The heart surrounded by its large pericardium lies dorsally between the visceral mass and posterior adductor muscle. It consists of a single ventricle and two lateral auricles. Few blood vessels exist in bivalves, but an anterior and posterior aorta are prominent exiting the heart. The posterior aorta is interrupted in members of this family by the muscular, spongy aortic bulb posterior to the pericardium. The aortae feed into numerous hemocoelic spaces throughout the body of the clam. The hemolymph or “blood” of the clam contains several types of blood cells capable of phagocytosis. The kidneys lie along the ventral side of the pericardium, communicating with the auricles and emptying their wastes into the suprabranchial chamber. Ducts from the gonads within the visceral mass also empty gametes into the suprabranchial chamber in this area, allowing them (depending on species) either to be brooded in the chamber or to be passed out of the clam through the excurrent siphon. Mercenaria sheds its eggs or sperm into the water column, where external fertilization occurs.
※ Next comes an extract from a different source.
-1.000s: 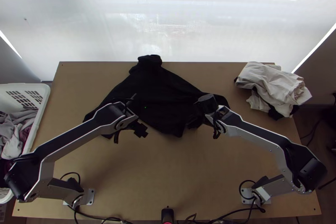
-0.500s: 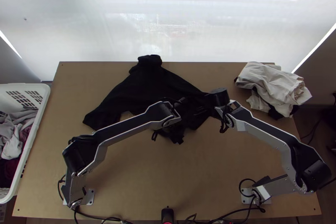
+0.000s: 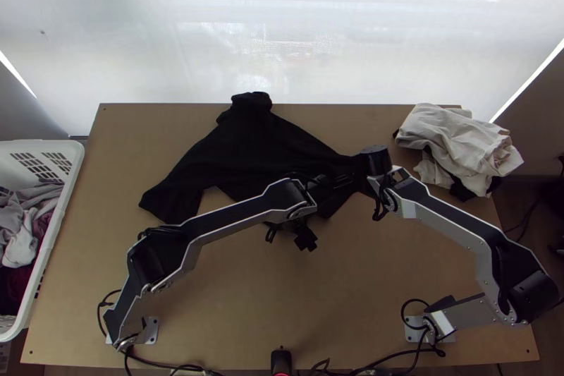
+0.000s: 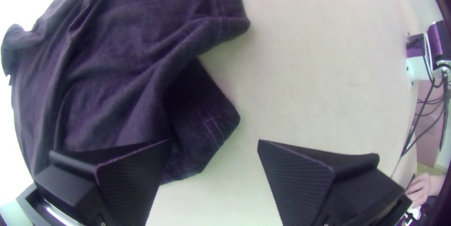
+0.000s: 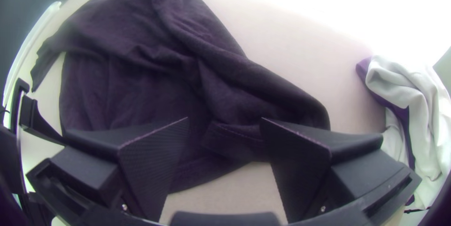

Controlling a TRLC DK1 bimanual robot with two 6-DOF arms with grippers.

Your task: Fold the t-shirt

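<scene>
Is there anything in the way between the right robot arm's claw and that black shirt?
Nothing visible is. The right gripper hangs open over the rumpled black cloth t-shirt, with nothing in between. The left gripper is off to one side, and the crumpled pile of cream and dark cloth lies on the other.

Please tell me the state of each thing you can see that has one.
Left claw: open, its two fingers apart.
Right claw: open, its two fingers apart.
Black t-shirt: rumpled on the table, not neatly folded.
Pale cloth pile: bunched.
White basket: open-topped, with crumpled clothes inside.
</scene>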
The nervous system (not shown in the “transparent clam”) consists of three pairs of ganglia joined by long connectives. The fused cerebropleural ganglia lie near the anterior pedal retractor muscles. The visceral ganglia lie on the anterior face of the posterior adductor muscle near the rectum. The pedal ganglia lie ventrally in the visceral mass near the distal end of the style sack. The complex system of nerves in Mercenaria mercenaria was detailed by Jones (1979).